Municipales Bergerac La nouvelle a fait l'effet d'une bombe. Et nombreux sont ceux qui ne peuvent croire à l'explication officielle donnée par Léon-Pierre Durin

Publié le par brageirac

   Questions sur un retrait

Les jours se suivent et ne se ressemblent décidément pas. Et à Bergerac sans doute plus qu'ailleurs. Mardi matin, Léon-Pierre Durin, candidat divers droite aux élections municipales, annonçait qu'il continuait le combat, fort des 10,72 % des suffrages qu'il avait recueillis. Hier, lors du débat organisé par « Sud Ouest », France Bleu et France 3, il lisait une déclaration qui allait faire l'effet d'une bombe (lire en pages 2-2 et 2-3), annonçant purement et simplement le retrait de sa liste. Que s'est-il passé entre les deux jours ? Une nuit, répondrait M. de La Palice.

Dans la nuit. Et c'est vraisemblablement au cours de cette nuit que la décision a été prise. Une décision visiblement douloureuse pour l'intéressé. Hier après-midi, affecté aussi par un deuil familial, l'homme semblait humainement blessé. Si l'on évoquait devant lui l'éventualité de pressions voire de menaces, il se rétractait avec virulence. « Absolument pas et quiconque écrira ou dira quelque chose en ce sens, je le poursuivrai en diffamation. » Quoi donc alors ? Ce fin politique savait bien que l'on aurait bien du mal à le suivre, lorsqu'il affirmait que sa décision était liée à la déclaration de Nathalie Mallard (NDLR : numéro 2 sur la liste soutenue par la LCR, qui a annoncé qu'elle voterait dimanche pour Dominique Rousseau pour défendre certaines valeurs, comme le relatait « Sud Ouest » mercredi). Il le répétait pourtant hier après-midi : « Quand je l'ai entendue bafouer le drapeau, les valeurs de mon pays, j'ai senti revenir une gauche sectaire et je me suis dit qu'il y avait danger pour Bergerac ! » Même avec ces accents-là, une telle justification, quatre jours avant le scrutin alors même qu'il avait déposé sa liste la veille à 17 h 15, paraît improbable. D'autant que ce retrait représente pour nombre d'observateurs un véritable « suicide politique ». Léon-Pierre Durin réfute cet argument. « Je ne suis pas Jospin. Regardez comment De Gaulle a été réélu après sa traversée du désert en 1957 ! »
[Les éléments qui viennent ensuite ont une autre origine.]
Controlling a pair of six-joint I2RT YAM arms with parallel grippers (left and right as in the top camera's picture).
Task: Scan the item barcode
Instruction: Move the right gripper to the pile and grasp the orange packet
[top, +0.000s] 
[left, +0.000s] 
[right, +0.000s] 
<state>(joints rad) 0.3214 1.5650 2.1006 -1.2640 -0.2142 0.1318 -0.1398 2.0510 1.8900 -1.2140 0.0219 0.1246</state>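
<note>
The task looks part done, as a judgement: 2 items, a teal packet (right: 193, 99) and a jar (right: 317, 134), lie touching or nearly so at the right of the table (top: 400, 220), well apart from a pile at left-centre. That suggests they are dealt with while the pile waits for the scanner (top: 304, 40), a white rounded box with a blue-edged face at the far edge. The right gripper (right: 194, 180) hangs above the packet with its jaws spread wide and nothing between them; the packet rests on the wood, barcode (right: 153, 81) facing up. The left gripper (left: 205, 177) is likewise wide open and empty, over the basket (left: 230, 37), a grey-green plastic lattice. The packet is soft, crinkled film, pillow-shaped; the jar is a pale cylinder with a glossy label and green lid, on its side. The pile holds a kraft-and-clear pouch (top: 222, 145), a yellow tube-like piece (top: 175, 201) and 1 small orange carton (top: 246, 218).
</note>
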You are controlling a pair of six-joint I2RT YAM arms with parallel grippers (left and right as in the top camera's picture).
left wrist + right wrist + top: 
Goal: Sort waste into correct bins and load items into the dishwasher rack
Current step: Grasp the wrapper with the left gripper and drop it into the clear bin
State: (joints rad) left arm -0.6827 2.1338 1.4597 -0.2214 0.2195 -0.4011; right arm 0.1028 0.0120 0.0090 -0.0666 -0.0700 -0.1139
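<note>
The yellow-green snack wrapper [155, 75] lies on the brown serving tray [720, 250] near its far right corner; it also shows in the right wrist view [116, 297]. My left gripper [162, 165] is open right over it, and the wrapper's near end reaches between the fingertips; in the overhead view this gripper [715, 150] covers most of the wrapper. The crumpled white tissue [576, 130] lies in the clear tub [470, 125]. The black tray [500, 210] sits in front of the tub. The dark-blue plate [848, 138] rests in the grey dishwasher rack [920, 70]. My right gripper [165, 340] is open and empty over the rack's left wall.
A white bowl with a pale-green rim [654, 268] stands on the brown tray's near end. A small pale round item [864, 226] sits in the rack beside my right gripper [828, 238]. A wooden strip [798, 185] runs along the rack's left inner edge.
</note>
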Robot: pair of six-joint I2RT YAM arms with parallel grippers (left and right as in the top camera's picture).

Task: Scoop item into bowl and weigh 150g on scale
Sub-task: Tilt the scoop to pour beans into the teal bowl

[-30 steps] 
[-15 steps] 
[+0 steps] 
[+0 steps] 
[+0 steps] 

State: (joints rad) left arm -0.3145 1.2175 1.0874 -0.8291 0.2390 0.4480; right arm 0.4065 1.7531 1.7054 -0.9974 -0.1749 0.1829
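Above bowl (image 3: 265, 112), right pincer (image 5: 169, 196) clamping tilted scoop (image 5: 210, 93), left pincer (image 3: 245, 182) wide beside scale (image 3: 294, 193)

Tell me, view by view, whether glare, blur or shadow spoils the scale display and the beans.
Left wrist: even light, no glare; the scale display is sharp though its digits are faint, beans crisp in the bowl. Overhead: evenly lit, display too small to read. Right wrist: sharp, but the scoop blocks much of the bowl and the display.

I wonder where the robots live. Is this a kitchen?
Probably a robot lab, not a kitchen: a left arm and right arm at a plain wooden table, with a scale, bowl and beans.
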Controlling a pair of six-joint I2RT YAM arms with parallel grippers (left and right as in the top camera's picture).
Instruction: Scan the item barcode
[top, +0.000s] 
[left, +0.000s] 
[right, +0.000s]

Sous le choc. Les colistiers qui l'entourent semblent eux aussi sous le choc. Aucun n'ira au-delà de la parole du chef, observant la discipline de rigueur jusque-là. Jointe au téléphone, Bernadette Biato dit l'avoir appris à la radio et avoue sa surprise. Un autre de ses colistiers aimerait faire une déclaration, mais « la soumettra d'abord à Léon-Pierre ». D'autres qui ne souhaitent pas être cités avouent leur étonnement. Hier soir, Jean-Marie Brousse, chargé sur la liste des affaires économiques et de la sécurité, ne cachait pas son dépit. « Nous avons analysé le score du premier tour précisément et nous ne voulions pas tomber au-dessous d'un résultat trop bas. Nous en avons parlé toute la nuit. C'est moi qui l'ai encouragé à se retirer. Vous savez, il n'a pas voulu négocier quoi que ce soit. C'est un grand monsieur que je respecte. » Il ne retient pas ses larmes. « Mais comme il vous l'a dit, vous en saurez plus après le second tour. » Preuve que le secret n'est pas levé.
Hier soir, Jean-Marie Brousse allait décrocher le drapeau tricolore au-dessus de la permanence de Léon-Pierre Durin.